Analysts have underscored the robust growth being experienced across all three of Rolls-Royce’s primary sectors: civil aerospace, defense, and power systems. In the civil aerospace division, marked by significant new engine orders from carriers such as IndiGo and Malaysia Airlines, engine flying hours have surpassed pre-pandemic levels due to the continuing demand for maintenance services on older aircraft. This situation is further compounded by ongoing challenges faced by manufacturers like Airbus and Boeing in ramping up aircraft delivery rates.

In the defense sector, rising security concerns have induced increased public spending, which has positively impacted Rolls-Royce. The company’s share prices reached an all-time high last week amid reports suggesting that the U.K. government may expedite its defense expenditure target of 3% of GDP. Simultaneously, Rolls-Royce’s power systems division is tapping into the AI sector, catering to data centers worldwide while also contributing to energy grid resilience efforts.

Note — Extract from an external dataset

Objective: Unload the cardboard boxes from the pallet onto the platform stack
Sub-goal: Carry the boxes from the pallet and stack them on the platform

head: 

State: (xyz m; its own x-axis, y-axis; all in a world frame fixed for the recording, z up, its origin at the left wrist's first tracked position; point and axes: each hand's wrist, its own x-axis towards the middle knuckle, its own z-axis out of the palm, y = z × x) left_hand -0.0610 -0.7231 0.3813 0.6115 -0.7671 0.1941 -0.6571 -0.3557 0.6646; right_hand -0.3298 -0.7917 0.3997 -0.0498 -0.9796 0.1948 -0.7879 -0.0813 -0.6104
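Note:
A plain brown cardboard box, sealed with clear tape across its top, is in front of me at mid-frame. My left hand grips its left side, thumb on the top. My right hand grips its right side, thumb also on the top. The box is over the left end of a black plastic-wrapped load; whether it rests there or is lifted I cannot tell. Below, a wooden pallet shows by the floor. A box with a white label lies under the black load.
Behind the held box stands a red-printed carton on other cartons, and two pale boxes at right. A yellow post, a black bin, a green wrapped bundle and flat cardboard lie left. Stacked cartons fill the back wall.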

The company’s recent innovations includes the introduction of a new modular solution for gas engine power plants aimed at bolstering energy supply security in Germany, particularly during periods when renewable energy generation diminishes due to unfavorable weather conditions, referred to locally as “dunkelflaute.”

Looking ahead, there exists considerable excitement surrounding Rolls-Royce’s endeavors in the nuclear energy space. The U.K. government has selected a consortium led by Rolls-Royce—including the Czech utility CEZ Group—to build three plants powered by small modular reactors (SMRs). This development builds on the company’s experience in providing nuclear-powered systems for the Royal Navy. Although the SMR business currently requires capital investment, Erginbilgiç has expressed optimism, projecting profitability and positive cash flow by 2030.

Additionally, there is notable interest in Rolls-Royce’s potential reinvolvement in the narrow-body aircraft engine market, a sector it exited in 2011 only to see significant unforeseen growth in demand. Erginbilgiç confirmed interest in re-entering this market, albeit likely in partnership with other entities.

As industry leaders like József Váradi, CEO of Wizz Air, and Michael O’Leary of Ryanair advocate for Rolls-Royce’s return to the short-haul engine supply market, investors remain curious about the company’s strategic plans and the potential for public subsidies to support development efforts.

Despite the optimism surrounding Rolls-Royce’s future, analysts caution that much of this potential growth may already be incorporated into the current share price. Given the company’s tumultuous journey, particularly during the pandemic, industry experts maintain that having such a dilemma is not a poor scenario to navigate for potential investors.